* Assigned task *
Would you reproduce exactly the lines below from the one holding "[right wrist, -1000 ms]" through the one holding "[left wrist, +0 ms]", inclusive, and no others?

* Supplied material *
Content starts

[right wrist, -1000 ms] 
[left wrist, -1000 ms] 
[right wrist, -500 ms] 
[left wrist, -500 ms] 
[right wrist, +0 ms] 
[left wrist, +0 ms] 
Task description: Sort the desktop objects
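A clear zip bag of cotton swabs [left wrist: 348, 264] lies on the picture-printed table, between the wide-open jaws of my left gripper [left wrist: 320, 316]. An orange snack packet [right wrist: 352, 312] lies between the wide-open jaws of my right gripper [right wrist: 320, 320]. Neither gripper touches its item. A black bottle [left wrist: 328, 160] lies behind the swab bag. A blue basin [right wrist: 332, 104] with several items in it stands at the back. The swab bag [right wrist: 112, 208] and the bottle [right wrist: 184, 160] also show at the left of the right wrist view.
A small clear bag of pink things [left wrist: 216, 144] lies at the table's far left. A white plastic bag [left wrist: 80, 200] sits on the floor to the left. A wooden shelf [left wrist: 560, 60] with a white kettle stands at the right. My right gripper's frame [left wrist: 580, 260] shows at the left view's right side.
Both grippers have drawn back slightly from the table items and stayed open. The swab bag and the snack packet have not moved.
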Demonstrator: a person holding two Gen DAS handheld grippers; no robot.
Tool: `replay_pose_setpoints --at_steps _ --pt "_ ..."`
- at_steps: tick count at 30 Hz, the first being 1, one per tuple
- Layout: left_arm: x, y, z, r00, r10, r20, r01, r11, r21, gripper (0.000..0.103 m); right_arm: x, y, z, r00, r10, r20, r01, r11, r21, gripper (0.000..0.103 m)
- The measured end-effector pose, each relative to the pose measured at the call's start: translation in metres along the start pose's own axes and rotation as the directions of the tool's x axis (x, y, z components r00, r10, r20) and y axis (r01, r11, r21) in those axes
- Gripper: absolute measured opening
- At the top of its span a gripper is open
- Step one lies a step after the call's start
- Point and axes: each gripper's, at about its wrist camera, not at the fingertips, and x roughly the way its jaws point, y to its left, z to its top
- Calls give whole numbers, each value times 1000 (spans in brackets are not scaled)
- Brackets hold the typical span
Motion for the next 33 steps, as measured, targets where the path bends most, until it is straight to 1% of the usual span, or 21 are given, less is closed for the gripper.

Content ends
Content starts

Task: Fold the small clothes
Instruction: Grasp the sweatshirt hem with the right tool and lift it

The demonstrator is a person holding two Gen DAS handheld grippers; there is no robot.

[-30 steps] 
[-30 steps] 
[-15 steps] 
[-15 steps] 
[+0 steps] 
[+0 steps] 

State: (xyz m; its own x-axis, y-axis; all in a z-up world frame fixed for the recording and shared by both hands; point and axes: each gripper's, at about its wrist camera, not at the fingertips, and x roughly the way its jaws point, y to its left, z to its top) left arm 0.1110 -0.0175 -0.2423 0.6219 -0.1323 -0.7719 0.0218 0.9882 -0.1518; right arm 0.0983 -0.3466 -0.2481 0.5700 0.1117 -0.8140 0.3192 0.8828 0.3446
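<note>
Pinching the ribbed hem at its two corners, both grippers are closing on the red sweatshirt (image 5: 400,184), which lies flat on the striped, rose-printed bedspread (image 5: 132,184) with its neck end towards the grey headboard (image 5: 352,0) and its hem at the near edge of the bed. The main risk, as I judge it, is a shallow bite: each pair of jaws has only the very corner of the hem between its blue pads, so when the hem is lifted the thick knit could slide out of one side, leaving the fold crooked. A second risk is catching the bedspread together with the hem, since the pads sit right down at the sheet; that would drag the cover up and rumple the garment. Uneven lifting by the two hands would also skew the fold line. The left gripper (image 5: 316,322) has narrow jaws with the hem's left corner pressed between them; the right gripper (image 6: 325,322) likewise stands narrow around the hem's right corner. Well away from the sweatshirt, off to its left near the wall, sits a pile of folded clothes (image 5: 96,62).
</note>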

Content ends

* Result *
[right wrist, -1000 ms] 
[left wrist, -1000 ms] 
[right wrist, -500 ms] 
[left wrist, -500 ms] 
[right wrist, +0 ms] 
[left wrist, +0 ms] 

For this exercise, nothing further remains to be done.